Matayos showed a moderate underweight of 36%. This was the only parameter taken at this centre. Meteitei showed stunting value of 53%, underweight of 27.6% and wasting at 15%. Chulaimbo in Nyanza showed moderate stunting prevalence of 7%, and severe stunting at 4.5%, moderate underweight at 3% and severe underweight at 1.6%, moderate wasting was at 11% while severe wasting was at 3.6%. Mosoriot in Nandi showed moderate stunting at 9.5% and severe stunting at 7%, moderate underweight at 3% and severe underweight at 1.6%, moderate wasting was at 11% while severe wasting at 3.6%. Mbale in Vihiga showed moderate stunting at 32%, moderate underweight at 16% and moderate wasting at 4.3%.
[FIGURE 1 OMITTED]
According to WHO (2000, 2002), 32.5% of pre-school children under 5 years of age are malnourished [ 5, 6]. In Kenya, the major study reporting prevalence of PEM nationally was carried out and still stands to the present moment . Several studies have been carried out since then showing prevalence of malnutrition in different national regions [8, 17]. From the study, Anthropometry showed majority of the children to have normal nutrition based on underweight, stunting and wasting (WAZ > -2, HAZ > -2 and WHZ> -2). This represented about 60% of the children studied. Prevalence of stunting was extremely high in some areas such as Mbale and Meteitei compared to the national and regional values. The results from the other COBES centres were consistent with work earlier reported for the region . Wasting was highest in Meteitei while underweight was highest in Matayos. Prevalence of severe (acute) malnutrition at the COBES Centres at the time of study showed a similar trend to mild or moderate malnutrition, although this was not carried out in all the seven health Centres where data was collected. The National figures for Western Province still stand at 30% stunting, 20% underweight and 5% wasting [7, 8]. It is notable that stunting levels at Mosoriot were slightly higher (9.5%) than Chulaimbo (7%).The reasons for this are not yet clear. This indicates that the nature of malnutrition in these two areas points to both chronic and long- term malnutrition. These results agree with similar work carried out elsewhere . Under normal circumstances, this would not have been the result but the special circumstances under which these measurements were taken could explain the results obtained. The results could also be attributed to scarcity of food at some of the centres or due to the acute phase and the prevailing annual drought in the areas studied at that time of the year, representing the long term phase. The data available to support malnutrition in these areas of COBES placement needs to be regularly updated for proper management and control of this chronic problem in the areas. So many factors may be pointers for the malnutrition trends obtained. Such factors include; Demography, socioeconomic as well as genetics, breastfeeding, immunization, birth weight and other childhood illnesses such as measles, diarrhea, malaria and many others. The population in the Health centres studied should be encouraged to adopt ways that could alleviate their nutritional status .

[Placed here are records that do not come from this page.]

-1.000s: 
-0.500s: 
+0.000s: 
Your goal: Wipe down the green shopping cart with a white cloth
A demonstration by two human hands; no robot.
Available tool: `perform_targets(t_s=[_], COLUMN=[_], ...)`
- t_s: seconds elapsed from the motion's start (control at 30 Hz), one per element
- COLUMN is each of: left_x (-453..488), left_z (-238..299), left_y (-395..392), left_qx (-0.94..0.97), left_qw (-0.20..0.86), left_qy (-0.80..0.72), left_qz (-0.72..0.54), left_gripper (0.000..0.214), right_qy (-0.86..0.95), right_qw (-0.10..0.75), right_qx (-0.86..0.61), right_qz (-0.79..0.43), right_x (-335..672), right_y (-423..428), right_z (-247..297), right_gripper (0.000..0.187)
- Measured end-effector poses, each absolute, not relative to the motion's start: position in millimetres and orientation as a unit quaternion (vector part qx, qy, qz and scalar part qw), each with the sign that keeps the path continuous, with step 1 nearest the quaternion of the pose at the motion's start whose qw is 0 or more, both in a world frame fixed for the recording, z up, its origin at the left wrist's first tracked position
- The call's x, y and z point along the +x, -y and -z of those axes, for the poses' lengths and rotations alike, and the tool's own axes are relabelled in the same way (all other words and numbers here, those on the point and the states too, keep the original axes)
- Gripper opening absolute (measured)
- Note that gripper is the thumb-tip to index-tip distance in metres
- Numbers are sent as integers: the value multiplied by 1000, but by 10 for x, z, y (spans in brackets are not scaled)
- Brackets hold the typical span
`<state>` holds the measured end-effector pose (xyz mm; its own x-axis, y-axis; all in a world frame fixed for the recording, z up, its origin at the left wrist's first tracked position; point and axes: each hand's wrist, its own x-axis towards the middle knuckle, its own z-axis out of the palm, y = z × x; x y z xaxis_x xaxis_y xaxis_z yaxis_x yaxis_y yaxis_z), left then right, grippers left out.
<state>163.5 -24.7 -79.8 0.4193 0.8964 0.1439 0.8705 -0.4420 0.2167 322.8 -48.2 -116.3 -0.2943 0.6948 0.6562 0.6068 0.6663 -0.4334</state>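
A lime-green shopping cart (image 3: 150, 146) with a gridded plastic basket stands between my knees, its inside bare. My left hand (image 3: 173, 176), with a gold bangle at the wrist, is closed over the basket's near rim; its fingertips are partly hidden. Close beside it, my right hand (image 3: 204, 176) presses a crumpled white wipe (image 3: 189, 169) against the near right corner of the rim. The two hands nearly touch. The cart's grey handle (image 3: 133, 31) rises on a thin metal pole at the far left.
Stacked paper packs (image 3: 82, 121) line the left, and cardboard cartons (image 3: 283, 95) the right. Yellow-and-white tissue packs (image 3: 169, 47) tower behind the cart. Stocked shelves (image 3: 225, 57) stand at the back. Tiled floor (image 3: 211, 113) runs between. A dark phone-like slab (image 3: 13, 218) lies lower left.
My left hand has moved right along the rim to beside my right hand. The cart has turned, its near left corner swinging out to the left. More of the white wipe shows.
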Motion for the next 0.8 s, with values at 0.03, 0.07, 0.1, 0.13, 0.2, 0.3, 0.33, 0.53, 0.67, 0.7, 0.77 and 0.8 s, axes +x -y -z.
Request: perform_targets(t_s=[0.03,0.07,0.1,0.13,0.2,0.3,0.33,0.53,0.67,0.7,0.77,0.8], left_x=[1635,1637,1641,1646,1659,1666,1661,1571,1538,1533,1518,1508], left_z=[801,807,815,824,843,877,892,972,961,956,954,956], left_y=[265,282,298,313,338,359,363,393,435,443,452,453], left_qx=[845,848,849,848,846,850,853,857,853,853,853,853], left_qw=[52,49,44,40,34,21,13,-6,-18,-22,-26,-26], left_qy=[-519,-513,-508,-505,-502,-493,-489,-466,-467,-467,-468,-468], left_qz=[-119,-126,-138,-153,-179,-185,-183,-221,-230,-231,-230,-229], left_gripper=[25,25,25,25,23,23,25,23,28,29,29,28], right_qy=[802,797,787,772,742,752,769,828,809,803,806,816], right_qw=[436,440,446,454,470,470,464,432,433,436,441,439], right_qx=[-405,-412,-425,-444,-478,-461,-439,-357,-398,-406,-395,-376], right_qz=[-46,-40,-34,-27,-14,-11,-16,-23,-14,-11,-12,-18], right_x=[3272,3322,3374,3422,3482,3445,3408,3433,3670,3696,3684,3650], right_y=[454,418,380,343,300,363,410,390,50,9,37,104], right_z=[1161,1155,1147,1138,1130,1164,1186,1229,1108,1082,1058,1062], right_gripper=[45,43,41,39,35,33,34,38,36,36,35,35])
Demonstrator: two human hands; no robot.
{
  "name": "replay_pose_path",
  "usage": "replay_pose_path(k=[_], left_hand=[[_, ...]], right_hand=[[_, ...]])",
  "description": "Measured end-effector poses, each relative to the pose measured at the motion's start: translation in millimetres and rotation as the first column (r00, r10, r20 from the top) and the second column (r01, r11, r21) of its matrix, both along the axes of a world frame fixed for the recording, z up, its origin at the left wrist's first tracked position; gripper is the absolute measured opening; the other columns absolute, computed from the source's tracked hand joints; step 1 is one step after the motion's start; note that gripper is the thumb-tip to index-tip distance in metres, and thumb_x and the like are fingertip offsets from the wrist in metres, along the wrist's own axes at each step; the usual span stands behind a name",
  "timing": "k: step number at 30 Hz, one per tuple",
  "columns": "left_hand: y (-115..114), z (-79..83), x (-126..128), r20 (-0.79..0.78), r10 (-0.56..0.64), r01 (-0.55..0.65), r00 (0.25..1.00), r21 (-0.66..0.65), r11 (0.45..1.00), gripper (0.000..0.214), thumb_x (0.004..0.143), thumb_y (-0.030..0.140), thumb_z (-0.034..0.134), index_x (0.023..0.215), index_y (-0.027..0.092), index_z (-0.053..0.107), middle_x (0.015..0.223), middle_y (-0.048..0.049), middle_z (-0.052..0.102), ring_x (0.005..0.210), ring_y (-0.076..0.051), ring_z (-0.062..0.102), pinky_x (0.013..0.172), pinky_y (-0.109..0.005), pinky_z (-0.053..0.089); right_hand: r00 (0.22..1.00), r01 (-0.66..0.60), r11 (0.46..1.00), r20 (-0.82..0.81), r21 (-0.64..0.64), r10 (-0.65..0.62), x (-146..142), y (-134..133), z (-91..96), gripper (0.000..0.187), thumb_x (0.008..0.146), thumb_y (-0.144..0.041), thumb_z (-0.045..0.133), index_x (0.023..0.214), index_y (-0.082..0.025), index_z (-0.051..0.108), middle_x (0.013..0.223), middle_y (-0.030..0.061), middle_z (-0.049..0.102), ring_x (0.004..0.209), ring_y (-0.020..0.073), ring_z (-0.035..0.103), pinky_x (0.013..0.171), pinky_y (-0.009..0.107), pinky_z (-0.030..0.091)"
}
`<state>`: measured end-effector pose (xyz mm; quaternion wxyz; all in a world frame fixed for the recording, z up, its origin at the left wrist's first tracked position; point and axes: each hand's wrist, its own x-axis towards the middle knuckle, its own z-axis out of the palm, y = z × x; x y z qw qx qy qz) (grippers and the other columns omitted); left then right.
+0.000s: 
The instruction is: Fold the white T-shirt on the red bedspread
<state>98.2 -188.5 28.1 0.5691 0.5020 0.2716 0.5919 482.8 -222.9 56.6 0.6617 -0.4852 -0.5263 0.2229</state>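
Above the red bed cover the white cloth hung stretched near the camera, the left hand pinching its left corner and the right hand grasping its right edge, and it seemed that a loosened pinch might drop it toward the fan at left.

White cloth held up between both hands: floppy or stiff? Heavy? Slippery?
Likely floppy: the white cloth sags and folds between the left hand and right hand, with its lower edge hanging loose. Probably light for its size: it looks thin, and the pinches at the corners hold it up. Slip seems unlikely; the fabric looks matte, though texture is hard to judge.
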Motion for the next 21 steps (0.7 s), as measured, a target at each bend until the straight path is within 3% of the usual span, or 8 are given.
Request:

The prevalence of malnutrition was high in some centres during the period of study. Meteitei showed the highest malnutrition prevalence of 53%, which poses a major public health concern. The reason could not be immediately evident but one of the possibilities could be dependence on tea as a major cash crop at the expense of food crops. The current national figure for malnutrition stands at 30% as well as in Western province. Prevalence of malnutrition in Chulaimbo was the lowest maybe due to mixed farming practised in the area or successful health education in the population from health centre records. Prevalence in other centres was within the normal range. Improved nutritional practices could be recommended in areas with high malnutrition although poverty is the major cause of the problem in Kenya as well as other developing parts of the world. The way forward would be to include all the COBES health Centres (n=13-15) and standardise all the data collection methods. The COBES programme would go a long way towards alleviation of child malnutrition in areas where health centres are positioned.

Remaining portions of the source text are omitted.